**WHAT THE EXERCISE ASKS**
Report back each line of the data that contains the word "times".

⁂

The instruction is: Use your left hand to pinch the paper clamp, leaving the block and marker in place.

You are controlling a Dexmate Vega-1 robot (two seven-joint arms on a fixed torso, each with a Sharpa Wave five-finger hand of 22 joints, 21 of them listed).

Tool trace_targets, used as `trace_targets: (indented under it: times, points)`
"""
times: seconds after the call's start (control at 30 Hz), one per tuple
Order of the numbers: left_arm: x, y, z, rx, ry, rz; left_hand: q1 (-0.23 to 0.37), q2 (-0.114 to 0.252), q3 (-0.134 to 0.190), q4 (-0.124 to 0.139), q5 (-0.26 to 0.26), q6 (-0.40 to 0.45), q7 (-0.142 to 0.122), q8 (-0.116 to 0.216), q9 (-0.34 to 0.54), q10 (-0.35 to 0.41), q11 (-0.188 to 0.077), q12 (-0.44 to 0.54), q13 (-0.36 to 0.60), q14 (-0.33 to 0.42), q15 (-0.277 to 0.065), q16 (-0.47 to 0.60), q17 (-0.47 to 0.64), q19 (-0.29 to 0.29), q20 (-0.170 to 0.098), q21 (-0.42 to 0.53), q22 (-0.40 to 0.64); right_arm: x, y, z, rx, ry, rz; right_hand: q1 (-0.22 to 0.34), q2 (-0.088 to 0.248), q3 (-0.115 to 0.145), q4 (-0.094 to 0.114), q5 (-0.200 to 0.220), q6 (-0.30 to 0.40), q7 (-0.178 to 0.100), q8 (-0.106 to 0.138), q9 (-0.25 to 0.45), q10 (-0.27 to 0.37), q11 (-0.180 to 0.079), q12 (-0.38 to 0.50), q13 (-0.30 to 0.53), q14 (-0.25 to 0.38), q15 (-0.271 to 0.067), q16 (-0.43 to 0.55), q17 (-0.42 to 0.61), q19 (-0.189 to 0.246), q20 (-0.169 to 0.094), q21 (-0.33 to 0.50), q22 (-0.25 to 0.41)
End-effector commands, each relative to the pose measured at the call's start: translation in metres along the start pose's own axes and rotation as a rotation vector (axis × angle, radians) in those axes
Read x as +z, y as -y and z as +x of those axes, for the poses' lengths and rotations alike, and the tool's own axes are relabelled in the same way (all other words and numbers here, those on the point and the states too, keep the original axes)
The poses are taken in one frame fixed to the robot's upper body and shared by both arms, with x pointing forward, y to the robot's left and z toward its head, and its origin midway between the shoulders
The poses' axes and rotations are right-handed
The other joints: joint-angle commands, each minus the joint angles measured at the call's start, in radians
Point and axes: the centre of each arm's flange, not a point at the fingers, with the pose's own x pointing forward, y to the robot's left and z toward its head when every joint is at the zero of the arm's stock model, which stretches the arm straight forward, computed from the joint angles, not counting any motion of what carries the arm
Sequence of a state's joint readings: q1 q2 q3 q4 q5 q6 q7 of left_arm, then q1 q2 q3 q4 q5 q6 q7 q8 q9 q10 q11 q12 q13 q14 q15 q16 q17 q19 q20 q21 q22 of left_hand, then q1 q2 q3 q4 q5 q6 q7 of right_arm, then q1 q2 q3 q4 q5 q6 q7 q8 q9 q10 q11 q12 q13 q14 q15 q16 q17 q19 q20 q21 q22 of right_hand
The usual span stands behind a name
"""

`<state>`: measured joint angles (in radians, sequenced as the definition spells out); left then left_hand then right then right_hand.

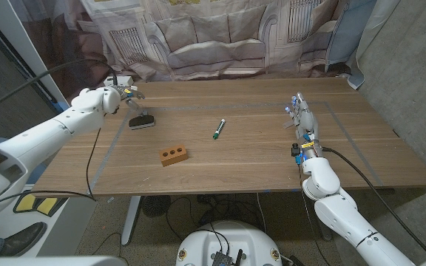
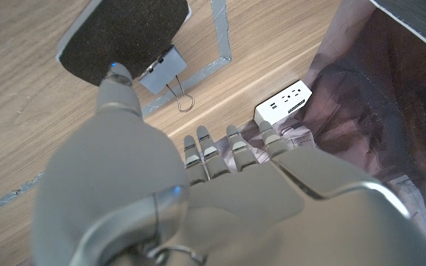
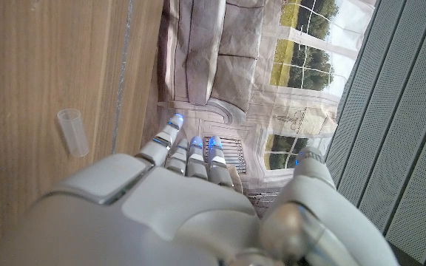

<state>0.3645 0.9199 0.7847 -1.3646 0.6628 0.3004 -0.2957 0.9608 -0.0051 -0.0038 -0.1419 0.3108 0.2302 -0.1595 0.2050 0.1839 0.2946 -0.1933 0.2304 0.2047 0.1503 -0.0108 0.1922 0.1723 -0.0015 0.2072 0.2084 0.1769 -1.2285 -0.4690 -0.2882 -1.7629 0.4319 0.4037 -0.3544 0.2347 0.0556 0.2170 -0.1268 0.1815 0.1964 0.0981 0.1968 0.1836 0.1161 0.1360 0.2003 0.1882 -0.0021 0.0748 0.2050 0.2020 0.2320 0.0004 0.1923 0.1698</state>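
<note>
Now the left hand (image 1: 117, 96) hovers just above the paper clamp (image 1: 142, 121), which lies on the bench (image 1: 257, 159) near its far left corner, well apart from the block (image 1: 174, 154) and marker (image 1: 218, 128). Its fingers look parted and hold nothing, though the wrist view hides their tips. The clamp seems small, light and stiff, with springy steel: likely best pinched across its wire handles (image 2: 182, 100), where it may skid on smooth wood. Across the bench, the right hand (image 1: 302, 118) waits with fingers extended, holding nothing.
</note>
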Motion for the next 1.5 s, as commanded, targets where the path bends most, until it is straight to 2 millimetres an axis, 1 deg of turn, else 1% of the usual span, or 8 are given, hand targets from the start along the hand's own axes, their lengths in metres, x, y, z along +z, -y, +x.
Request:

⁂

**EXERCISE OUTPUT**
Tool trace_targets, used as `trace_targets: (indented under it: times, points)`
times: seconds after the call's start (control at 30 Hz), one per tuple

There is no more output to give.